Compared with placebo, statin therapy was not associated with increased risk of withdrawal due to adverse events (9 trials; RR, 0.95 [95% CI, 0.75 to 1.21]; I2 = 86%; ARD, 0.02% [95% CI, −1.55% to 1.60%]) (eFigure 10 in the Supplement),14,18,19,30-34,39 serious adverse events (7 trials; RR, 0.99 [95% CI, 0.94 to 1.04]; I2 = 0%; ARD, 0.07% [95% CI, −0.29% to 0.42%]) (eFigure 11 in the Supplement),14,19,22,24,28,29,32,39 any cancer (10 trials; RR, 1.02 [95% CI, 0.90 to 1.16]; I2 = 43%; ARD, 0.11% [95% CI, −0.39% to 0.60%]) (eFigure 12 in the Supplement),14,19,22,23,25,29-31,37,39 fatal cancer (5 trials; RR, 0.85 [95% CI, 0.59 to 1.21]; I2 = 61%; ARD, −0.17% [95% CI, −0.50% to 0.16%]),14,18,19,26,29 myalgias (7 trials; RR, 0.96 [95% CI, 0.79 to 1.16]; I2 = 42%; ARD, 0.03% [95% CI, −0.53% to 0.60%]) (eFigure 13 in the Supplement),19,23,24,30,32,37,39 or elevated aminotransferase levels (11 trials; RR, 1.10 [95% CI, 0.90 to 1.35]; I2 = 0%; ARD, 0.08% [95% CI, −0.04% to 0.19%]) (eFigure 14 and eTable 8 in the Supplement).18,19,22-24,26,29-32,37 Statin therapy was also not associated with increased risk of rhabdomyolysis (4 trials; RR, 1.57 [95% CI, 0.41 to 5.99]; I2 = 0%; ARD, 0.01% [95% CI, −0.02% to 0.03%])14,19,29,40 or myopathy (3 trials; RR, 1.09 [95% CI, 0.48 to 2.47]; I2 = 0%; ARD, 0.01% [95% CI, −0.05% to 0.06%]),14,19,39 but estimates were imprecise. Evidence on renal dysfunction20,29 and cognitive harms33 was sparse but showed no clear associations. One trial reported increased risk of cataract surgery after 6 years with statin use relative to placebo (3.8% vs 3.1%; RR, 1.24 [95% CI, 1.03 to 1.49]; ARD, 0.73% [95% CI, 0.10% to 1.36%])14; no other trial reported this outcome. Few serious adverse events were reported.
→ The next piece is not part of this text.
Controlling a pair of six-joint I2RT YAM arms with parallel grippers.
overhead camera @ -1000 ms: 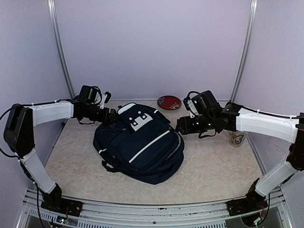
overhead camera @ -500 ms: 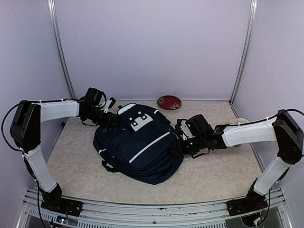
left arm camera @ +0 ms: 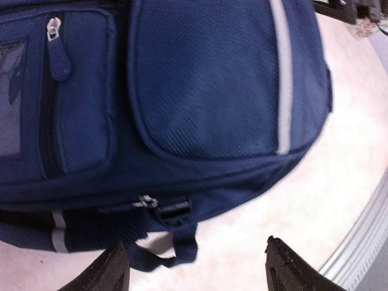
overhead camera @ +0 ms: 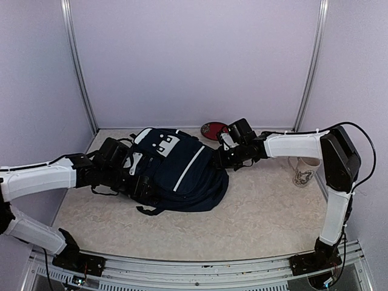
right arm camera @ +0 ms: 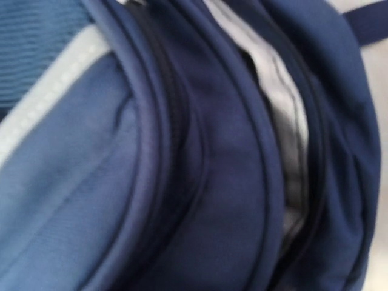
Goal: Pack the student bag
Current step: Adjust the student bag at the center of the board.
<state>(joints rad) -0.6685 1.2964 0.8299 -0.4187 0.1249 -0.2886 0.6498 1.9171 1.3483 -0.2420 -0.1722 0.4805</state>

Four trials reported risk of new-onset diabetes following initiation of statin therapy (eTable 8 in the Supplement),14,20,29,41,42 and unpublished diabetes risk data from 2 other trials (MEGA and AFCAPS/TexCAPS) were available from a systematic review.43 Statins were not associated with increased risk of diabetes vs placebo (6 trials; RR, 1.05 [95% CI, 0.91 to 1.20], I2 = 52%; ARD, 0.19% [95% CI, −0.16% to 0.53%]) (Figure 3). Results using the profile likelihood method were similar (RR, 1.06 [95% CI, 0.93 to 1.18]). JUPITER, the only trial to evaluate a high-potency statin, was also the only trial to find increased risk (3.0% vs 2.4%; RR, 1.25 [95% CI, 1.05 to 1.49]).29 In JUPITER, only participants with 1 or more diabetes risk factors (including the metabolic syndrome, impaired fasting glucose, body mass index >30 [calculated as weight in kilograms divided by height in meters squared], and hemoglobin A1c level >6.0%) were at higher risk for incident diabetes (HR, 1.28 [95% CI, 1.07 to 1.54] vs 0.99 [95% CI, 0.45 to 2.21] in persons with no risk factors).41 The other trials found no clear association between statin use and increased risk of diabetes, with 1 trial (WOSCOPS) reporting reduced risk (1.9% vs 2.8%; HR, 0.70 [95% CI, 0.50 to 0.98]).42 Definitions for incident diabetes varied. The pooled estimate was similar in a sensitivity analysis in which WOSCOPS diabetes incidence was based on less stringent diabetes criteria (RR, 1.07 [95% CI, 0.95 to 1.19], I2 = 33%).43
A matched case-control study (588 cases) based on the United Kingdom General Practice Research Database found no association between statin use vs nonuse and increase in diabetes risk (adjusted odds ratio [OR], 1.01 [95% CI, 0.80 to 1.40]),44 although an analysis from the Women’s Health Initiative (n = 10 834) found statin use associated with increased risk (adjusted HR, 1.48 [95% CI, 1.38 to 1.59]).45
Benefits, Harms, and Statin Potency
Key Question 3. How do benefits and harms vary according to statin treatment potency?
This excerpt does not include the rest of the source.